Se desaconseja tenerlas como medio para evitar cualquier intento de robo. No existen cifras oficiales, aunque en los últimos tiempos se registraron más inscripciones en el Renar.

27 de febrero de 2011 a las 12:01 a. m.
De la venta de armas, nadie quiere hablar

Alarmas, rejas, perros guardianes, seguros, guardias, todo es válido para defenderse de la delincuencia. Y con las armas, ¿qué pasa? El tiroteo entre Aldo Rico y delincuentes que le querías sustraer su camioneta, semanas atrás, ocupó titulares en todos los diarios del país. La mayoría de los periodistas arremetió contra Rico, quien la emprendió a tiros contra sus asaltantes. Pero ¿cuál era la respuesta del argentino común? La mayoría defendía al ex militar que se sublevó a un gobierno democrático. En la conciencia colectiva de muchos argentinos, cada vez que ocurre un hecho grave, surge el sentimiento de venganza, una consideración psicológica que lleva a reclamar la pena de muerte, el fusilamiento de los delincuentes. Cada vez que ocurre un hecho grave en Córdoba, hay gente que sale despavorida a buscar un método de protección. Hay uno en especial que es contraproducente; sin embargo hay quienes eligen ese camino: armarse. Felizmente, los casos de desgracias fatales registradas en casas donde alguien intentó disparar contra los asaltantes han calado hondo en los cordobeses. No obstante, hay quienes optan por un arma para repeler asaltos, robos o agresiones.
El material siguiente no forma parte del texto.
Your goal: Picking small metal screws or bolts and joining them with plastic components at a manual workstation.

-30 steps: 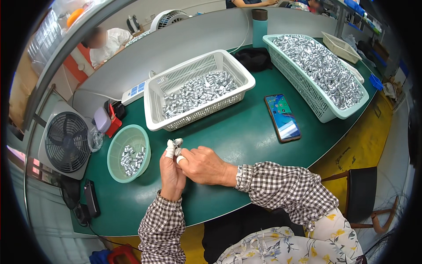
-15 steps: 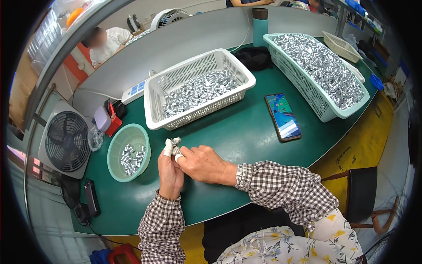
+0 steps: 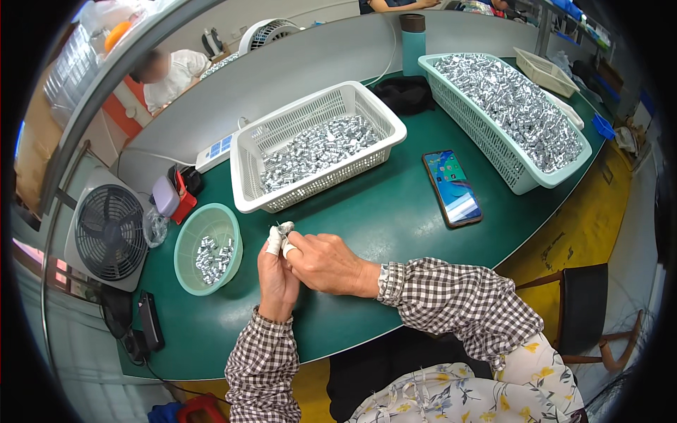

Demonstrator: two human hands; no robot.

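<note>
My left hand [image 3: 278, 276] and my right hand [image 3: 328, 264] meet at the fingertips above the green table, just right of the small bowl. White tape wraps some of the fingers. My left fingers are closed in a pinch, with a bit of silvery metal showing at the tips; it looks like one of the small metal parts, but its shape is unclear. My right thumb and fingers press together against it, and what they grip is hidden. A pale green round bowl [image 3: 182, 244] holds loose small silver cylindrical metal parts [image 3: 211, 259].
Beyond my hands stands a white basket [image 3: 243, 169] of similar parts. A fuller pale green basket [image 3: 504, 163] sits at right. Between them lie a phone [image 3: 453, 189], a black cloth item [image 3: 405, 95] and a teal bottle [image 3: 414, 53]. A fan [image 3: 109, 229] stands left; a person [image 3: 173, 74] sits beyond the partition.
My hands stay together at the same spot, with only slight finger movement. The whole view has shifted a little; the bowl and baskets have not moved on the table.
</note>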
Javier Villarreal, delegado del Registro Nacional de Armas (Renar) en Córdoba, se excusa de dar datos sobre los permisos de armas requeridos por la inseguridad. Dice que no está autorizado para dar información, pero admite que hay más personas que sacan permiso para tener armas de uso civil en su casa. "Se registran más, pero eso no significa que se vendan más armas. En realidad, la ley admite que los civiles puedan tener armas, cumpliendo distintos requisitos, pero sólo para uso deportivo". En las principales armerías de la ciudad, todos remiten al Renar, que concentra la información sobre el comercio de armas. Un conocedor del tema, que prefirió conservar el anonimato, aseguró que no son tantas las armas que se venden a particulares. "Cuando a un vecino, a un familiar o a ellos les robaron o los asaltaron, van desesperados a las armerías, pero muy pocos pueden sortear los exámenes psiquiátricos, de tiro, antecedentes y un cúmulo de documentación que se les exige. La mayoría se arrepiente al conocer los requisitos", dice.